Andrea McDaniels at The Baltimore Sun wrote an article that I had to thank her for writing! It is one in a series but I just stumbled upon this installment via my Twitter feed this morning. And I am sharing it with as many as I can…
I was a 20 year-old college student when I lost the man that I planned to marry, Frederick Walker aka “Bula.” He was also a college student, studying Electrical Engineering. Bula was shot multiple times by his best friend’s nephew who was 15 at the time.
This all happened three weeks before my junior year in college. Instead of going back to school, I sat out for a semester. I found out that I was in the early stages of pregnancy but miscarried with the grief.

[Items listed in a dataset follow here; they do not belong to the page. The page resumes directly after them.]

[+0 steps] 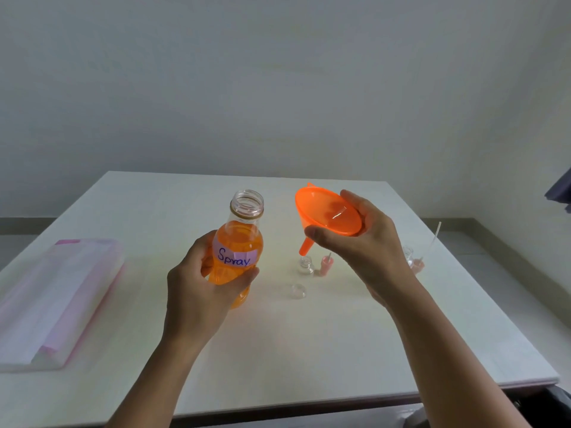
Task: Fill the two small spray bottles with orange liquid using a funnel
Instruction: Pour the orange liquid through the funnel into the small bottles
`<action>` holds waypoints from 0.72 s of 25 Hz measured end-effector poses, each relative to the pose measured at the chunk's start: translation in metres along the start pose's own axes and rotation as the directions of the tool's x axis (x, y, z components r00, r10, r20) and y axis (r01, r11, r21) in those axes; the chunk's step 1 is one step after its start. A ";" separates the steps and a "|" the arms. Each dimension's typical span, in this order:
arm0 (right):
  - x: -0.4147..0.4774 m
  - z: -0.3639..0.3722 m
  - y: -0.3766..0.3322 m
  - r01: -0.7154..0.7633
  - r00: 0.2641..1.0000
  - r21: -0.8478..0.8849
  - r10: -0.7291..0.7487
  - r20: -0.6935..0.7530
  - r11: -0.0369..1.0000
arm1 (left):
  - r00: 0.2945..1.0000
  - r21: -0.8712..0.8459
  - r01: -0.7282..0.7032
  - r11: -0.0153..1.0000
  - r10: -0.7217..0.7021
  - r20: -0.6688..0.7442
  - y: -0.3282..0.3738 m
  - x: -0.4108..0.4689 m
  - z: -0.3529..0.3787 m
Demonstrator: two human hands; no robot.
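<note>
Closest in on the head view, the left forearm (148,381) and right forearm (448,350) reach up from the bottom edge over the white table (309,350).

The left hand (197,285) has the big bottle (239,242) lifted off the table. Its fingers and thumb are curled round the lower body. The bottle is upright and its neck is uncapped. Orange liquid (244,233) fills it up to the shoulder, and there's a pale label (234,256) reading "Spray".

The right hand (367,248) holds the orange funnel (327,211), also in the air. The thumb presses the near rim and the fingers are cupped behind the cone, showing through the plastic. The funnel is tilted, with its mouth turned up and left and its spout (305,247) angled down and left.

Just below the spout tip is a small clear spray bottle (306,264), standing open on the table. A pink pump head (326,264) sits right beside it, and a clear cap (297,291) lies a little nearer.

The second small bottle (408,254) stands behind the right wrist, half hidden. Another pink pump (418,266) is against it, its thin tube (435,234) poking up.

Far left on the table lies a pink-and-white plastic packet (61,298). At the right edge, a scrap of dark cloth (559,193).
</note>
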State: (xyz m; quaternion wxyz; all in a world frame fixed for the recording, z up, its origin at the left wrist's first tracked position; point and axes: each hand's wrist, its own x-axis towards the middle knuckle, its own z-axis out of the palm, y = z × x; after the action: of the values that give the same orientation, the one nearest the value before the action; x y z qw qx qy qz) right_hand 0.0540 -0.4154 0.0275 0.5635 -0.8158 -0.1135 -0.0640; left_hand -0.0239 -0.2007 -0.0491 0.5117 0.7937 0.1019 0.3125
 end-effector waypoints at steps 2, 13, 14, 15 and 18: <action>0.002 -0.003 0.001 0.009 1.000 -0.002 -0.009 0.005 1.000 | 1.000 0.002 0.001 1.000 -0.001 0.004 0.001 -0.001 0.002; -0.001 -0.001 0.008 0.052 0.999 -0.098 -0.050 0.014 0.994 | 1.000 0.014 -0.014 1.000 0.014 0.018 0.004 -0.004 0.003; -0.002 0.000 0.010 0.051 0.999 -0.112 -0.049 0.024 0.992 | 1.000 0.018 -0.016 1.000 0.016 0.019 0.005 -0.005 0.003; -0.004 0.002 0.012 0.046 0.998 -0.123 -0.042 0.036 0.991 | 1.000 0.025 -0.020 0.999 0.020 0.020 0.006 -0.006 0.003; -0.008 0.006 0.018 0.028 0.997 -0.135 -0.018 0.074 0.991 | 0.999 0.057 -0.045 0.997 0.043 0.033 0.012 -0.006 0.000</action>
State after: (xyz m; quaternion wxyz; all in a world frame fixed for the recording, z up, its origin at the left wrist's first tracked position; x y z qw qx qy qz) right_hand 0.0508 -0.4170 0.0078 0.5015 -0.8526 -0.1386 -0.0482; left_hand -0.0311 -0.2090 -0.0410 0.4831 0.8151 0.0854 0.3080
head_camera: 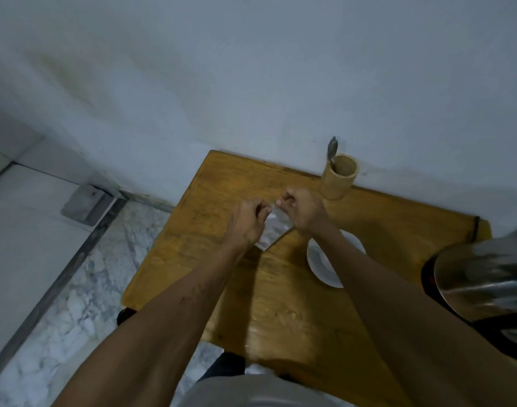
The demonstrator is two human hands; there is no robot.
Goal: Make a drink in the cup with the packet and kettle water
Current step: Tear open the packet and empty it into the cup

The only reason I returned to school was because he would never be able to earn his degree so I could at least earn mine. IT WAS THE HARDEST THING THAT I’VE EVER DONE. Burying him, then getting my head together to finish school. I was functional but crazy and I don’t say that lightly. Somehow I did it. My college friends rallied around me and my writing helped.
But graduation brought a new wave of hurt. My graduation gift from him was to be an engagement ring. He asked me to marry him, but could not yet afford the ring. We had picked it one out together and he promised to give it to me at my graduation. He was working several jobs while in school and we were so excited for a life that we would never share. I graduated and returned home to him being gone.
I used to tell anyone who would listen that the field psychiatry needed to study this issue of family grief resulting from homicide. I knew that the intensity of such loss could impact the health and well-being of people; and because African Americans were disproportionately suffering from this pain, I knew it was changing our community. People who loved me chalked my theories up to grief.
I can identify with people who were interviewed from the article who said that people judge the loved ones who were killed. As an African-American woman who was very young at the time, people assumed that he must have been a drug dealer or somehow on the wrong side of the law or doing something that earned him those bullets. (And even when that is the case that doesn’t lessen the pain felt by those who love them dearly!) But it was quite the contrary; he remains one of the best people that I have ever known! He had been helping the 15 year-old get his life together. The young man got into some mess and my fiancee found out. He was angry with him and they began to argue. Reportedly, the young man became afraid (although Bula was unarmed) and shot him repeatedly in the chest and torso.
Although I did not receive any counseling, I have learned to carry him in my heart and to release most of the anger. But losing him in that manner changed me in ways that I probably have yet to realize – people can not begin to imagine. I still plan to seek professional help because I think it can still be valuable and, as an adult, I am unafraid to do so. I am so thankful that research is beginning to address the “ripple” effect because we live in a violent world that doesn’t seem to be getting better.